Este cambio se evidenció con la propuesta en Chihuahua, impulsada por legisladores panistas, que buscaba establecer criterios de alternancia de género, lo que parecía reafirmar la lógica progresista que ha sostenido la paridad como eje fundamental. Sin embargo, una respuesta inesperada desde el Poder Ejecutivo Federal manifestó desacuerdo, señalando que la decisión sobre candidaturas debe recaer en los partidos, lo que rescató la importancia de su autonomía y abrió el debate sobre la flexibilidad de los principios en la política.

La tensión actual no gira en torno a la validez de la paridad como concepto, sino a por qué un principio presentado como obligatorio puede ceder espacio a excepciones cuando afecta intereses políticos. Quienes defienden este enfoque argumentan que las circunstancias específicas y la pragmática política justifican matices en la aplicación de los principios. No obstante, esta flexibilidad refleja un fenómeno habitual en la política contemporánea: la aplicación selectiva de valores según convenga a objetivos particulares.

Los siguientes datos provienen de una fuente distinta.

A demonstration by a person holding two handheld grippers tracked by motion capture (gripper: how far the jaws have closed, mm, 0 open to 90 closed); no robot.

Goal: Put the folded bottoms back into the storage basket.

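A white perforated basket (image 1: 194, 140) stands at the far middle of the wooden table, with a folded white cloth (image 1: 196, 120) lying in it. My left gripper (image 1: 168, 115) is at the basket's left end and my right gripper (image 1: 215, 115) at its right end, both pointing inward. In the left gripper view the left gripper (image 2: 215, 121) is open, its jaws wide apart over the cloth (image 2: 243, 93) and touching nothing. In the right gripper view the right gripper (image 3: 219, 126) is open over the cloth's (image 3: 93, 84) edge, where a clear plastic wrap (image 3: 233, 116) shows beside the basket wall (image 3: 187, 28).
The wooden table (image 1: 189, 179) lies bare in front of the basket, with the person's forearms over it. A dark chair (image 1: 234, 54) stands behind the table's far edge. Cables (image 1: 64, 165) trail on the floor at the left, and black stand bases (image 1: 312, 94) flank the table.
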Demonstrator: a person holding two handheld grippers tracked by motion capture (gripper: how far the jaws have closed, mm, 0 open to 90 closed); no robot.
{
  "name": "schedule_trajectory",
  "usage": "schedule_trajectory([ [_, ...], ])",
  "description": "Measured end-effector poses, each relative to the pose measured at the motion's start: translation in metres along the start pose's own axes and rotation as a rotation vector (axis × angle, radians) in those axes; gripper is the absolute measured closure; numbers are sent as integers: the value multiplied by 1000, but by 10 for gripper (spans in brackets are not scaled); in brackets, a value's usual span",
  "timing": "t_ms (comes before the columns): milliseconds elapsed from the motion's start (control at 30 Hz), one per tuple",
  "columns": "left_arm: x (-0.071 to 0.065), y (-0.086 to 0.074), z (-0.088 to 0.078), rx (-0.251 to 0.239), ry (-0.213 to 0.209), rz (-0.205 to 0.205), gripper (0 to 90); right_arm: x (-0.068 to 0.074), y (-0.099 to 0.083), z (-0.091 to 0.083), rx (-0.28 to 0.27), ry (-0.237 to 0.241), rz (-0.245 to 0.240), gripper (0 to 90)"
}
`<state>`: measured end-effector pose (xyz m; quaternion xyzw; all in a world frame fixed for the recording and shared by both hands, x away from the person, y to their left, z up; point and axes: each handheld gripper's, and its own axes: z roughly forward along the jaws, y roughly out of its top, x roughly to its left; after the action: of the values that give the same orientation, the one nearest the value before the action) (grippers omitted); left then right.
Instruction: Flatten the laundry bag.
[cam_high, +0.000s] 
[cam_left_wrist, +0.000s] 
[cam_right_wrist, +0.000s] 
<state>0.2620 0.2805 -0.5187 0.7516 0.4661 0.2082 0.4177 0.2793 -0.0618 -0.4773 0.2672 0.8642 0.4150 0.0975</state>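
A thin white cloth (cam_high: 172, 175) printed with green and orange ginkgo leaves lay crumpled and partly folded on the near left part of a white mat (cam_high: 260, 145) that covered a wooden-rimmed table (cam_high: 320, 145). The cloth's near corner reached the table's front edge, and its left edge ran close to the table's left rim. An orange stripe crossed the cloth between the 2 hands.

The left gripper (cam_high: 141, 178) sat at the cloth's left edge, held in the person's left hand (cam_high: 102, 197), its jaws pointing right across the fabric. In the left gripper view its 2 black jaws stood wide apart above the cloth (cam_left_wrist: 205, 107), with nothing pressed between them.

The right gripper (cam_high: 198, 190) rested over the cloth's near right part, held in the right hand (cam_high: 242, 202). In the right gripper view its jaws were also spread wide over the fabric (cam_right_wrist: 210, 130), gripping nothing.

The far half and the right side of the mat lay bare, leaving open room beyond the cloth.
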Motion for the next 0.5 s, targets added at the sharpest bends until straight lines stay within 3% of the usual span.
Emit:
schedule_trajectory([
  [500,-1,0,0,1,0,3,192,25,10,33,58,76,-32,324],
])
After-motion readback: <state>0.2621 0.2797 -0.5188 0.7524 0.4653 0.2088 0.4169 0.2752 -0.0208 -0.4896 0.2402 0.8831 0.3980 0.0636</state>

Durante mucho tiempo, cuestionar la paridad era considerado políticamente incorrecto, y priorizar méritos o capacidades por encima del género implicaba enfrentar estigmas. Sin embargo, el actual escenario revela que la izquierda ha comenzado a aceptar que otros criterios también deben considerarse en ciertas situaciones, evidenciando la complejidad real detrás de consignas firmes.

El conflicto entre paridad y autonomía en México pone en jaque una práctica que prometía transformar la representación política, y señala un posible reajuste de los dogmas para acomodarse a intereses pragmáticos. Más allá de discrepancias puntuales, este episodio marca una reflexión profunda sobre cómo se equilibran principios éticos con las dinámicas de poder en el país.